Sweep reference signal and AOA

Fig. 9
figure 9

FPA and pitch rate

Fig. 10
figure 10

Altitude and velocity variation

Fig. 11
figure 11

Elevator deflection and thrust

5 Conclusions and future work

A modified adaptive neural dynamic surface control scheme is developed for morphing aircraft with unknown dynamics and input–output constraints.
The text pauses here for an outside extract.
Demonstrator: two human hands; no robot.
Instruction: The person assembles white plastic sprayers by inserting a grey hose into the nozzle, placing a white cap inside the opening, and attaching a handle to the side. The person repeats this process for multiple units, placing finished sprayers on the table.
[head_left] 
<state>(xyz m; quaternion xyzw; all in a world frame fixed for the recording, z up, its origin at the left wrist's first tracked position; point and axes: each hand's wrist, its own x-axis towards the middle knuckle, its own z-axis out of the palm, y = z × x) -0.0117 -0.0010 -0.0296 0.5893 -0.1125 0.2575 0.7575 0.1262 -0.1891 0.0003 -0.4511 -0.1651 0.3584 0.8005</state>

Minimal learning parameter technique-based neural networks are used to approximate the unknown system dynamics, thus solving the problem of ‘explosion of learning parameter.’ To overcome the inherent problem of ‘explosion of complexity’ in back-stepping design, the first-order sliding mode differentiator is applied to avoid the tedious analytic computation. Therefore, a barrier Lyapunov technique-based composite adaptive neural method, which is capable of dealing with input–output constraints and the problem of ‘explosion of complexity’ as well as ‘explosion of NN’s learning parameters,’ is presented and a new type of adaptive laws is constructed by synthesizing the FOSD, MLP and auxiliary compensation system in the back-stepping design. Meanwhile, this control scheme can be further extended to control a class of nonlinear system in pure-feedback form. Comparative results verify the superiority of the proposed controller.

In the future work, the authors will focus on the problem of the unmeasured states and disturbance observer [50] in the control design based on adaptive neural DSC scheme.